Dozens of firms `escape corporate killings charges'
Monday 29 November 1999
Gary Slapper, director of the law programme at the Open University, said the law needed to be changed and a tougher approach taken to fatal safety lapses in the workplace.
"Corporate killing is a considerable problem. Yet it is almost never processed and labelled as the crime that it is, so people think it is a rare event," he said.
Only five cases of corporate manslaughter have ever been brought, and only two of these resulted in convictions.
In the first British study of its kind, Dr Slapper researched cases of commercially related death in 20 towns and cities in Britain. He made a detailed study of 40 random cases involving death at work, examining every aspect of the legal and social responses to these deaths. He interviewed the attending and recording officials, police officers, HSE inspectors, coroners and lawyers.

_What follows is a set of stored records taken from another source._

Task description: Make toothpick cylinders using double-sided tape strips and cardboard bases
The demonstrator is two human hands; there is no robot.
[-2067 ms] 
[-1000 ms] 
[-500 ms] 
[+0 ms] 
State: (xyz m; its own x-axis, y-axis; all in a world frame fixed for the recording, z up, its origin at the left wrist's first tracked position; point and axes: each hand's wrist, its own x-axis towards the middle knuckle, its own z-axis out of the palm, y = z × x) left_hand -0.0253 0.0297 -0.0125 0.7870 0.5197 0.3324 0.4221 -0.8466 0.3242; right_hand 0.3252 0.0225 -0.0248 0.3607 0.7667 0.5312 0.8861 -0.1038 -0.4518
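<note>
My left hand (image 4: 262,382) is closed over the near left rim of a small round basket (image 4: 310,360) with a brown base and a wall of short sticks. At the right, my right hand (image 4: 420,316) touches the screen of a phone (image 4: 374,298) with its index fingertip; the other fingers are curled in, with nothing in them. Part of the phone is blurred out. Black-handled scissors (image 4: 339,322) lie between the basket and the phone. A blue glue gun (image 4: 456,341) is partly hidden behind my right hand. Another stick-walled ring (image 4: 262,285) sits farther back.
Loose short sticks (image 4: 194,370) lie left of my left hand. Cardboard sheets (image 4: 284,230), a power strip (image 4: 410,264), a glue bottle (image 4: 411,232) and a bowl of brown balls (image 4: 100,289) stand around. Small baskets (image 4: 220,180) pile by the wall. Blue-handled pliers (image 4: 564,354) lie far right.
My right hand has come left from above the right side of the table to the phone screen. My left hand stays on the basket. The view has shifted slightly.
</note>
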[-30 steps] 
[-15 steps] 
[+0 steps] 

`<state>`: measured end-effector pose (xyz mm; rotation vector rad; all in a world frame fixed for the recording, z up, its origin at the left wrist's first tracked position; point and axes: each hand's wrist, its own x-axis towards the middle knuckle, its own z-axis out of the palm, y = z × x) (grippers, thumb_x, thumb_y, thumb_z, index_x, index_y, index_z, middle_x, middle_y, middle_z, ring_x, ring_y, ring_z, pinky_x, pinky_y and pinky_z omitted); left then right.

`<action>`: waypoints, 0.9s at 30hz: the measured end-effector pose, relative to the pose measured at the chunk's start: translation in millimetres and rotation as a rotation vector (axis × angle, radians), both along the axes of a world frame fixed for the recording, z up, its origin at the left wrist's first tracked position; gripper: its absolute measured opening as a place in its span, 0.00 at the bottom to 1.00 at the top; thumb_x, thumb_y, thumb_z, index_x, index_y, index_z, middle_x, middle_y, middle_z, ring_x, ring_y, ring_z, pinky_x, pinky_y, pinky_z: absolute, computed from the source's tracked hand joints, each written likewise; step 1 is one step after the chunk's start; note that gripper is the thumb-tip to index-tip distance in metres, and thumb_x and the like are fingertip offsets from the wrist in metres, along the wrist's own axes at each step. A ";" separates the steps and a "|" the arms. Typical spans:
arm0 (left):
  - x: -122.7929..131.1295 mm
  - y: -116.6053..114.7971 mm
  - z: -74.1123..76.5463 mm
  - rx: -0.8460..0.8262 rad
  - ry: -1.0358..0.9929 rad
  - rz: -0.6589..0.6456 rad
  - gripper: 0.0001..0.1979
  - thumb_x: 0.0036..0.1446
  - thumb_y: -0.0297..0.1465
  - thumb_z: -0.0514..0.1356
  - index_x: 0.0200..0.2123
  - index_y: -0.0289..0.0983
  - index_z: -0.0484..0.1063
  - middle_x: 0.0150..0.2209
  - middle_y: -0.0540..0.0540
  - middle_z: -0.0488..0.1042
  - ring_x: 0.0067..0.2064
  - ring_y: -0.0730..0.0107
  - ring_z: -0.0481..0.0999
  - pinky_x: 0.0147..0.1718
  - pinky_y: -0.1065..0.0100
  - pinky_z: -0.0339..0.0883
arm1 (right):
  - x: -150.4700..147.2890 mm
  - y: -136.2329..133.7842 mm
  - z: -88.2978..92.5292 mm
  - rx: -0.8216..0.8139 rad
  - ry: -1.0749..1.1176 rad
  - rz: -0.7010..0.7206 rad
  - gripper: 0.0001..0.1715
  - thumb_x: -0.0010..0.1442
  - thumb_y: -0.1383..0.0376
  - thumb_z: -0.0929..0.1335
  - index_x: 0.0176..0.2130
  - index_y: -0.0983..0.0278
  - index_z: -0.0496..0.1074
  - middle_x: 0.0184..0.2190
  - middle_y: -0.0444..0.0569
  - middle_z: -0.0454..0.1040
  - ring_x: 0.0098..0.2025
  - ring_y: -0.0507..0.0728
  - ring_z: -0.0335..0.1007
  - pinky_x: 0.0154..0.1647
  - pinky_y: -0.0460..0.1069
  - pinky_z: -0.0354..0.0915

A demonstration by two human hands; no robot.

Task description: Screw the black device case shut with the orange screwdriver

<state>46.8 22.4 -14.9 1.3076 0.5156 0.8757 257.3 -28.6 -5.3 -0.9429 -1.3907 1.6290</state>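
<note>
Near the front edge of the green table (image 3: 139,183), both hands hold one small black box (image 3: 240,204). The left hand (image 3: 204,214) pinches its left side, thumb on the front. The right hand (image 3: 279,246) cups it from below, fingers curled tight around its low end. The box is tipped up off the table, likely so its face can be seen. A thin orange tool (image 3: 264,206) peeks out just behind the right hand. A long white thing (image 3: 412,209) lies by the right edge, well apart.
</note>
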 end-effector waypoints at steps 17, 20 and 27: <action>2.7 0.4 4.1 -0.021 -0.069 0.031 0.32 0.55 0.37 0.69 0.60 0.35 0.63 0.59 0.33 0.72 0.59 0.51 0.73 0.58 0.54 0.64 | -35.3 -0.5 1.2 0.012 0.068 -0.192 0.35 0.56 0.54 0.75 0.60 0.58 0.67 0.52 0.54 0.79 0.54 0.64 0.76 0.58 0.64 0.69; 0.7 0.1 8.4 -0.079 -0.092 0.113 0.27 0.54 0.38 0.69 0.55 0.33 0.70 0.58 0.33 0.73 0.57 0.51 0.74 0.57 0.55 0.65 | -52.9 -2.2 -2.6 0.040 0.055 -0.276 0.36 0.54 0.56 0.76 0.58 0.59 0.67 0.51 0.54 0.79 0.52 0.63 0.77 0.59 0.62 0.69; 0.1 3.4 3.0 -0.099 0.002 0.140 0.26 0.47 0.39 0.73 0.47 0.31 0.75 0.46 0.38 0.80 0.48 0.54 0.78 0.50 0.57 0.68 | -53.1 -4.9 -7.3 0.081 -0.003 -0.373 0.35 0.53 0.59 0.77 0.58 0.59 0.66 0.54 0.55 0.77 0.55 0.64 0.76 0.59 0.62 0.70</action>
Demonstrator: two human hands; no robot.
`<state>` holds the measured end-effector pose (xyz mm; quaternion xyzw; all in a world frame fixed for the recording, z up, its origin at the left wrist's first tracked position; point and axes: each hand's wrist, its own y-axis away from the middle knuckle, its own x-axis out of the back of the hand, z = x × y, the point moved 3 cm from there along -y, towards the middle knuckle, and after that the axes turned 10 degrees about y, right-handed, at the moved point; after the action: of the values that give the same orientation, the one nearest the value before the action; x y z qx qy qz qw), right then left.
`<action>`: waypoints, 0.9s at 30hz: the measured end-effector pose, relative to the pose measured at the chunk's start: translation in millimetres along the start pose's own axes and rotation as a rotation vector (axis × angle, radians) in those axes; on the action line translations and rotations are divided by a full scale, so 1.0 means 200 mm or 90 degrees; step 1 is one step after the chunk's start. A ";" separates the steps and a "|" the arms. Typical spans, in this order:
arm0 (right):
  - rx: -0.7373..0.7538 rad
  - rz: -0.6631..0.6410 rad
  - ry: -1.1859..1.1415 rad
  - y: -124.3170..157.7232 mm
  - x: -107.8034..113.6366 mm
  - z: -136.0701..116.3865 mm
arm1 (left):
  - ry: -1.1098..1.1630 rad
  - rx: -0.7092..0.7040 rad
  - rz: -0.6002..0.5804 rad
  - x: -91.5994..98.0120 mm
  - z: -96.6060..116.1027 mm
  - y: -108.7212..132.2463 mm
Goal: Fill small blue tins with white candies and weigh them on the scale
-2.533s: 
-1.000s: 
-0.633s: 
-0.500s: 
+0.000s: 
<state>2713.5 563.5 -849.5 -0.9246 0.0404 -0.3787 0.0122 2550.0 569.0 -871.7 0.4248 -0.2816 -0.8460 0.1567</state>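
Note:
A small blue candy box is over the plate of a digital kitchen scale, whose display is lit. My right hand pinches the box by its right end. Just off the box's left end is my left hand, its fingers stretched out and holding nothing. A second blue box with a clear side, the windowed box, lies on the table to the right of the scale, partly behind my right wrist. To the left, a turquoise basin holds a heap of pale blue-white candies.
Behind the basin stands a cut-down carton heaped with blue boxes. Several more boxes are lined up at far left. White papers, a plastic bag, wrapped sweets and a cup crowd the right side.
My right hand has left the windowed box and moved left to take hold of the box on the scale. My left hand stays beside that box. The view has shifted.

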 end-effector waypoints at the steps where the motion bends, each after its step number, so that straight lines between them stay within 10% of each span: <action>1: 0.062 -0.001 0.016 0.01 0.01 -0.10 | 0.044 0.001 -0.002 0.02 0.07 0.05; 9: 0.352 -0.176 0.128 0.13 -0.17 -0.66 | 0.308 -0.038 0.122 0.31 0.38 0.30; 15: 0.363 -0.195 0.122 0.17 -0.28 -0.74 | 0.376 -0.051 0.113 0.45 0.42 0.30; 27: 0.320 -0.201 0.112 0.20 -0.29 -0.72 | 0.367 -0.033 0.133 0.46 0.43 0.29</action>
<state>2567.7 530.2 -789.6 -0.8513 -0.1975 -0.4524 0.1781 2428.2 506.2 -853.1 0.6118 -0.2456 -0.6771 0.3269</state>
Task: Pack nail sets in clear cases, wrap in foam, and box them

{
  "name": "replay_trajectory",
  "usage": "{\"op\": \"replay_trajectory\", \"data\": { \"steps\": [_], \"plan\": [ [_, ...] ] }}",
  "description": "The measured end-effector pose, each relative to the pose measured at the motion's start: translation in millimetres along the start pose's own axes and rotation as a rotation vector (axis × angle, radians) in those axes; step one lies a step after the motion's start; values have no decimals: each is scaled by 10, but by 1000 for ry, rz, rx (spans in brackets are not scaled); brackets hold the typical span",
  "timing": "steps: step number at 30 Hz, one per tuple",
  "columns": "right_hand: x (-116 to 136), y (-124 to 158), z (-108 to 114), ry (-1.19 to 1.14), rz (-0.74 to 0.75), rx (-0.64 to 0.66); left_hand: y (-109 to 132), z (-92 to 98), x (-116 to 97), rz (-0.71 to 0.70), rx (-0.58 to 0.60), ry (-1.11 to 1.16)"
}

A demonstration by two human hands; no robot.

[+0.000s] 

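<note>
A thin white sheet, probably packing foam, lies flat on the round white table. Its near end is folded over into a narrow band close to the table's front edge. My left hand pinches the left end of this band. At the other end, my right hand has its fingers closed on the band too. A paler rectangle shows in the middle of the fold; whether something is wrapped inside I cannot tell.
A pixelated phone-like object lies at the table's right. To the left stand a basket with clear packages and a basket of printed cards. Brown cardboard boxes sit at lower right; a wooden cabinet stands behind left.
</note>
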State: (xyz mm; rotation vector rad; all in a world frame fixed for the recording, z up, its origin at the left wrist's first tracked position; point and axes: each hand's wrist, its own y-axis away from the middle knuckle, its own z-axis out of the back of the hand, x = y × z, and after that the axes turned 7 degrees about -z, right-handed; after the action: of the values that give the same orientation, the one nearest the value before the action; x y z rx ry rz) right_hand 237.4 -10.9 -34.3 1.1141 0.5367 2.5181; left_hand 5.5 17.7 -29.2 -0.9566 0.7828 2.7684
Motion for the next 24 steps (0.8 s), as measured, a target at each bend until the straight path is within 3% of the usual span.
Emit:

He found that in 20 per cent of these cases there was presented prima facie evidence of corporate manslaughter. That would mean about 55 prosecutions - more than one a week - out of the roughly 275 deaths at work a year, if the 20 per cent figure was representative.
"When a reckless company kills, the legal system usually just yawns and turns away. There is virtually no deterrent," he said.
The Health and Safety Executive is under mounting attack following the Paddington rail disaster over its reluctance to prosecute over safety lapses. The HSE's director general, Jenny Bacon, was questioned last week by the Commons Environment Select Committee.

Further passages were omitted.